> **WHAT TO WORK ON**: Find the word "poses" in the listing, and copy out each line where it turns up.

> **DATA SHOWN**:

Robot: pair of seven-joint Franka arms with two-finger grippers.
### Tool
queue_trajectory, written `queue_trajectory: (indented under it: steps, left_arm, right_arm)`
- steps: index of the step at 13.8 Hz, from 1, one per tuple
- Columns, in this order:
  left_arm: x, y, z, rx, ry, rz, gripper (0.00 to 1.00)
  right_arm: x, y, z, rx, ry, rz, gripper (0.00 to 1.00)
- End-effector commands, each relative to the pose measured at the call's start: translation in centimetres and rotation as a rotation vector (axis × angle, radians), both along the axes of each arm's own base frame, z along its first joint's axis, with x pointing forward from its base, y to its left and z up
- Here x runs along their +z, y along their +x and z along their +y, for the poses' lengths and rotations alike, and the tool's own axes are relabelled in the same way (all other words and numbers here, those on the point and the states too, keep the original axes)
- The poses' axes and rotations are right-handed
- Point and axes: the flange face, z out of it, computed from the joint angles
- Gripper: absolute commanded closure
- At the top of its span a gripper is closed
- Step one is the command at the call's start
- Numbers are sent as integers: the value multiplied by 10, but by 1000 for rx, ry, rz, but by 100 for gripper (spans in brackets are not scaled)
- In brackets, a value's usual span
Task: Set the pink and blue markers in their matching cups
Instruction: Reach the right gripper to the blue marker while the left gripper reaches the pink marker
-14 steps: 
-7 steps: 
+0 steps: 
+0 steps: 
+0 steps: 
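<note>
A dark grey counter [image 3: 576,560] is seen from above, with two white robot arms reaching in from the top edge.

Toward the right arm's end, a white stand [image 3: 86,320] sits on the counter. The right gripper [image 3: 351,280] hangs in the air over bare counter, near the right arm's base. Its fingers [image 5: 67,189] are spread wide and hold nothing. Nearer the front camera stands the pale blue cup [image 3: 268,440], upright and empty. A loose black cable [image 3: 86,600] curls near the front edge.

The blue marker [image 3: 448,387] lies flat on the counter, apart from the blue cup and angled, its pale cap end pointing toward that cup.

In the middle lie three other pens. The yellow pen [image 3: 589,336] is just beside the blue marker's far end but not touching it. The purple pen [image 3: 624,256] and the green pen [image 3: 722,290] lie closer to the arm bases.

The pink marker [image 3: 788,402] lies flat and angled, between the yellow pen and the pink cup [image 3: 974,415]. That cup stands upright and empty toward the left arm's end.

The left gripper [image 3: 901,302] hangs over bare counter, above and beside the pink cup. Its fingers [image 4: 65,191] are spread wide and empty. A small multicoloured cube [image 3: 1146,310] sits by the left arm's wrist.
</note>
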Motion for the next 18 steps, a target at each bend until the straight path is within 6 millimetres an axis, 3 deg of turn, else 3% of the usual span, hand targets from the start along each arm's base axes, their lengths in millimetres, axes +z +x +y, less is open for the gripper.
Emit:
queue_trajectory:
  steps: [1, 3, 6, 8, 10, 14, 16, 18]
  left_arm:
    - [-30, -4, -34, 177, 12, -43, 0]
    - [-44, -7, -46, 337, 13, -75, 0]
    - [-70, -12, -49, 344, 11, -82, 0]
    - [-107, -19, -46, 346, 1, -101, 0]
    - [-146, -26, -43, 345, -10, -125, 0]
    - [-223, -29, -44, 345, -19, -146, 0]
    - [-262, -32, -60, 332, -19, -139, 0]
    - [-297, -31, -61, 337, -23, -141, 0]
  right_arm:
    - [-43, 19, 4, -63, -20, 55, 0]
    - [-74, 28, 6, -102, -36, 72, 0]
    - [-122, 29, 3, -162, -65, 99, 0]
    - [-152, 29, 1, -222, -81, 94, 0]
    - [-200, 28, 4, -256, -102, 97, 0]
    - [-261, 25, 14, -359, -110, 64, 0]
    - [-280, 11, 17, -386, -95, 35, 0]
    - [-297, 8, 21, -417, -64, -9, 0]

> **WRITTEN RESPONSE**:
- Here x runs along their +z, y along their +x and z along their +y, for the poses' lengths and rotations alike, and the tool's own axes are relabelled in the same way (all other words and numbers here, those on the point and the states too, keep the original axes)
- The poses' axes and rotations are right-handed

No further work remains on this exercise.